On writing The Moonlight Mistress

This post originated as a guest post for Lust in Time in December, 2008.

When I sold The Duchess, Her Maid, The Groom and Their Lover, the contract was for two books. I’d submitted several brief ideas for the second book, but didn’t think about it too much until after I turned in the duchess manuscript. All I’d decided was that the story would be set during World War One (a research interest of mine, so I already had a library), and that it would have werewolves. I actually had the beginnings of a werewolf novel set during WWI, but after pondering for a few weeks, I realized that story would not work as an erotic novel. It was entirely too grim.
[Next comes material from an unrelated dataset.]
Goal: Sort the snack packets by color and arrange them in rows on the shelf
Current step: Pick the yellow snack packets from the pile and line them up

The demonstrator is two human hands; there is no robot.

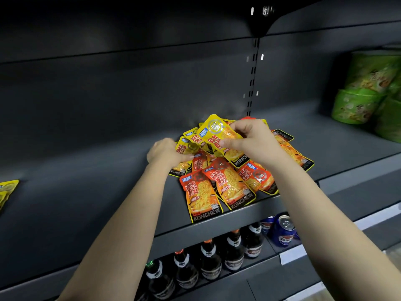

World War One is not the first setting one thinks of for an erotic romp; a dark, serious novel, yes, but I didn’t want to write that kind of book; I wanted something fun, or at least mostly fun. So I came up with the idea of melding pulp adventure novels with the early days of World War One. In a pulp adventure novel, werewolves wouldn’t be strange at all, and rather than make the war itself a villain, the force opposing the characters could be a classically cruel and amoral scientist. Overall, I wanted to work in two themes: differences between appearances and reality in relation to self, and technological warfare and a changing world affecting creatures of nature. My original title was Other Skins, to reflect those themes. Though I considered Sweet Savage Werewolves, too. *heh*

I would be writing something along the lines of the Doc Savage pulp stories, only set in an earlier period (interestingly, the characters in that series had backstory that they’d fought in WWI). I began to think about the characters, initially, in terms of their roles. To help my thought process, I polled my friends on which types of characters I should include. All of the characters in what eventually was titled Moonlight Mistress began as types, such as “a world-weary nurse who might shoot someone if they interfered with her patients” or “a cranky French soldier who is an expert in something useful.” Once I’d narrowed down the most popular of the types I’d brainstormed, I then polled again, on possible pairings. The answers I received were different, in some cases, than the choices I’d made myself, but after some thought, I realized in those cases my friends were smarter than I was. Also, the whole process of polling was a lot of fun, for
both me and my friends, and got my tired brain started working on the new story. Once I had the types, I gave the characters names, and began to figure out who they were by writing scenes. I didn’t complete a synopsis of the book, to turn in to my editor, until I had a significant amount of draft completed. Unlike the duchess novel, I never completed an outline, though I did make a list of scenes I wanted to write or felt I needed.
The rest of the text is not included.